:: Action item ::
Scan the material below for the string "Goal". Report every line that has it.

:: Material for this exercise ::

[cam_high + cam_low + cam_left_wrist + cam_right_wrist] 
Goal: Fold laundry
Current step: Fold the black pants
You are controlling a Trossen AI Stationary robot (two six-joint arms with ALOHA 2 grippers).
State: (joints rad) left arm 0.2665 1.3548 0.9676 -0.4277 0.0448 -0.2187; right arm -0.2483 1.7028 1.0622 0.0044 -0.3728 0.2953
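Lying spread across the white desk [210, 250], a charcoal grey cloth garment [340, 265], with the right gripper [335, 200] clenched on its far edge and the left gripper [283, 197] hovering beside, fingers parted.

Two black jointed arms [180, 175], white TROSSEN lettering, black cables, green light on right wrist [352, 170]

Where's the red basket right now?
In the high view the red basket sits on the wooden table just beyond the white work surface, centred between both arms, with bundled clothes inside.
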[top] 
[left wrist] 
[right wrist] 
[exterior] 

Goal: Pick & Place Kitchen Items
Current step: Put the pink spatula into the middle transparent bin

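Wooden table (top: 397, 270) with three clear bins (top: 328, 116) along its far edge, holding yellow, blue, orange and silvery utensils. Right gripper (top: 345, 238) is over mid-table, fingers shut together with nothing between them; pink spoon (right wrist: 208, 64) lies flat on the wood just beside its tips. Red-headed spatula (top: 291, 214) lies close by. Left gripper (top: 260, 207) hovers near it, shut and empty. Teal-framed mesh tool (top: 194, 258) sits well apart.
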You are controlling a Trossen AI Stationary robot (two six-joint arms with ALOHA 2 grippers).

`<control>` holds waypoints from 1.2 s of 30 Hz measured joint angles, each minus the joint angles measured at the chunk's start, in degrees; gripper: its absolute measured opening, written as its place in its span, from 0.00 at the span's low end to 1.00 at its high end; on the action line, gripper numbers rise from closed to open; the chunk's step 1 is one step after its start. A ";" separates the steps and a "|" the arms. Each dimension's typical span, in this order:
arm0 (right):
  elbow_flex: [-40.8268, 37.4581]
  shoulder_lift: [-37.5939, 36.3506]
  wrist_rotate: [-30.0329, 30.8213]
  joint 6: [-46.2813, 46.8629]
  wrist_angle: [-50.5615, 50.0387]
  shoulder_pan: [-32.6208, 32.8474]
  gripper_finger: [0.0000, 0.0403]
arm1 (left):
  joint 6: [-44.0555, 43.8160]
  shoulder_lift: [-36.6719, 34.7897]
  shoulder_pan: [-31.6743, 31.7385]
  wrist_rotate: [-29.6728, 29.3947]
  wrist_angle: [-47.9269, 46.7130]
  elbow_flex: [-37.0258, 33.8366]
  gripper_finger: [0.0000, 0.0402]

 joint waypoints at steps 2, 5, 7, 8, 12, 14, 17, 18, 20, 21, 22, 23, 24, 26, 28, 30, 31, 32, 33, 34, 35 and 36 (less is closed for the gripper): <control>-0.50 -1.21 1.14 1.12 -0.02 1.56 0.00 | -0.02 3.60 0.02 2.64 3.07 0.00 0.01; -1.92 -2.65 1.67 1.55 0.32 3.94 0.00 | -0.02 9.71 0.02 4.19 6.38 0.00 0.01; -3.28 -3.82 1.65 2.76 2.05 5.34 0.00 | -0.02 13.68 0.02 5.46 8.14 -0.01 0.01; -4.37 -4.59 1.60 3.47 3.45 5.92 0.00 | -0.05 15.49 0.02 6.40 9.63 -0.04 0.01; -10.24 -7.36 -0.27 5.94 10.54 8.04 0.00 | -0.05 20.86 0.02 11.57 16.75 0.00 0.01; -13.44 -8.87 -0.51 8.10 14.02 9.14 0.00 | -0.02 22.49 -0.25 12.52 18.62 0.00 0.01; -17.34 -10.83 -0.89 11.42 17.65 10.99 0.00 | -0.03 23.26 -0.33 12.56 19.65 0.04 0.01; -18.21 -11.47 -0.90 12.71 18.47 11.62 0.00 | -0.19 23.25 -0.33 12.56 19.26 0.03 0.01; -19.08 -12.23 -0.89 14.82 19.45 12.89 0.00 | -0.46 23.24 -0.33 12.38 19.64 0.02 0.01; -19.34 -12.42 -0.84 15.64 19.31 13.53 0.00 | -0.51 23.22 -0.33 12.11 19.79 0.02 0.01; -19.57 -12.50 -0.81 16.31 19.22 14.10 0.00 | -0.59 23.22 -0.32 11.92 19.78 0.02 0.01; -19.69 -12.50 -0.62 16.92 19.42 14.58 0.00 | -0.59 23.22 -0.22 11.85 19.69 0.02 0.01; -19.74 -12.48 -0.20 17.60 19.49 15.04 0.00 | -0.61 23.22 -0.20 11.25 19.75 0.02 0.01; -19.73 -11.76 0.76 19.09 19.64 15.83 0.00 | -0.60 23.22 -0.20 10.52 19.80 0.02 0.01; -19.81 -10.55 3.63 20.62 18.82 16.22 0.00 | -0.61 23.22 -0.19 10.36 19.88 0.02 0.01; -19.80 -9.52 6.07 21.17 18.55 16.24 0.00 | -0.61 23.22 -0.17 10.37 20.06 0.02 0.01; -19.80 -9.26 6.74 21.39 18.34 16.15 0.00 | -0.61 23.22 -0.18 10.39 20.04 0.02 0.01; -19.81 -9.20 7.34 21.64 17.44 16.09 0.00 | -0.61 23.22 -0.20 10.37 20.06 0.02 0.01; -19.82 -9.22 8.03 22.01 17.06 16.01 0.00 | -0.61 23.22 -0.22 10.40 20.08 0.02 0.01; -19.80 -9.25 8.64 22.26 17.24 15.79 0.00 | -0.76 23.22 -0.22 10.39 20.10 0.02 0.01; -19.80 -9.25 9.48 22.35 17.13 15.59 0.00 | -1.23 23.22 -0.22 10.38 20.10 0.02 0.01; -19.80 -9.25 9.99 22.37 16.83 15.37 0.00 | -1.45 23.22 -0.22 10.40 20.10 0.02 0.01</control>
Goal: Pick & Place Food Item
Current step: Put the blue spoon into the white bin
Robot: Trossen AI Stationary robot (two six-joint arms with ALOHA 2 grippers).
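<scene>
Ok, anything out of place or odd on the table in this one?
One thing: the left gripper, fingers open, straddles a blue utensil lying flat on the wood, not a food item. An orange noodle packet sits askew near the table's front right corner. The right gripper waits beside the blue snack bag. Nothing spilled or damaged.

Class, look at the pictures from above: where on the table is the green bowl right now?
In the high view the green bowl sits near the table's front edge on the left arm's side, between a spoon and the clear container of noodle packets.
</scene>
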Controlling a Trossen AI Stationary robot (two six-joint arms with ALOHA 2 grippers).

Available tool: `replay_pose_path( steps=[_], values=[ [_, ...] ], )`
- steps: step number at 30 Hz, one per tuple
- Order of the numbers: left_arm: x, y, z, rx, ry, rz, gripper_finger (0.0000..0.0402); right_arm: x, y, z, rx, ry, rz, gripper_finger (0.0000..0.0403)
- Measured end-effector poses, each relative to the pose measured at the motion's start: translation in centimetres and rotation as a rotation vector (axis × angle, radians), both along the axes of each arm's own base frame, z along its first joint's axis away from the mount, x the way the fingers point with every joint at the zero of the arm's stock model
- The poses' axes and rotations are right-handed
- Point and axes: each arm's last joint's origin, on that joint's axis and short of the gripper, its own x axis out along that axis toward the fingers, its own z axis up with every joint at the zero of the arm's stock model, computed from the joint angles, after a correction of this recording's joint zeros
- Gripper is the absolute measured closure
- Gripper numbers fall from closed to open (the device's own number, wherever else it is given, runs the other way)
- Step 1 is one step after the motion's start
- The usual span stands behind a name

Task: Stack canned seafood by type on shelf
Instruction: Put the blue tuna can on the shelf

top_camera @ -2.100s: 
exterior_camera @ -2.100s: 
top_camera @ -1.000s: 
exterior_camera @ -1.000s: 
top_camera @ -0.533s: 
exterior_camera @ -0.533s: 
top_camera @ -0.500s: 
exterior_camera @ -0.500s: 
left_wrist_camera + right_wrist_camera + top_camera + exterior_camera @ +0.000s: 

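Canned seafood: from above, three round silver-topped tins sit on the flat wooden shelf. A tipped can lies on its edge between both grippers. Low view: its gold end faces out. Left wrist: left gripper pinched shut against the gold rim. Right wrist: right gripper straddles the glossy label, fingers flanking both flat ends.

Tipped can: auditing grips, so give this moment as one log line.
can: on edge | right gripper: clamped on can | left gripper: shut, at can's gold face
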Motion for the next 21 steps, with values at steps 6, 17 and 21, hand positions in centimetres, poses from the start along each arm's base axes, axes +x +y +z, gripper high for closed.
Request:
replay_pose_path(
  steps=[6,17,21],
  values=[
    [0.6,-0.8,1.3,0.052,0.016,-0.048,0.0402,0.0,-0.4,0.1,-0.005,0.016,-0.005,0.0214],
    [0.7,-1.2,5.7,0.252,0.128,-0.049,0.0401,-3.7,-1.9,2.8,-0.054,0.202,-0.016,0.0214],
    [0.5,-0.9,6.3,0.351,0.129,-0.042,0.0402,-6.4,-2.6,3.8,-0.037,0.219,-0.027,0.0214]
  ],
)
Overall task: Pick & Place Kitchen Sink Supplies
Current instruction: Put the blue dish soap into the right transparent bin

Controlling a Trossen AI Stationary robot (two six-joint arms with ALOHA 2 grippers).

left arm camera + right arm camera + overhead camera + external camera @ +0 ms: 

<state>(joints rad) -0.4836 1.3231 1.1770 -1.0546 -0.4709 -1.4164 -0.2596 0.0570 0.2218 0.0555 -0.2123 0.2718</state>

:: Answer to this task ::
Goal: Fold laundry
Goal: Pick & Place Kitchen Items
Goal: Pick & Place Food Item

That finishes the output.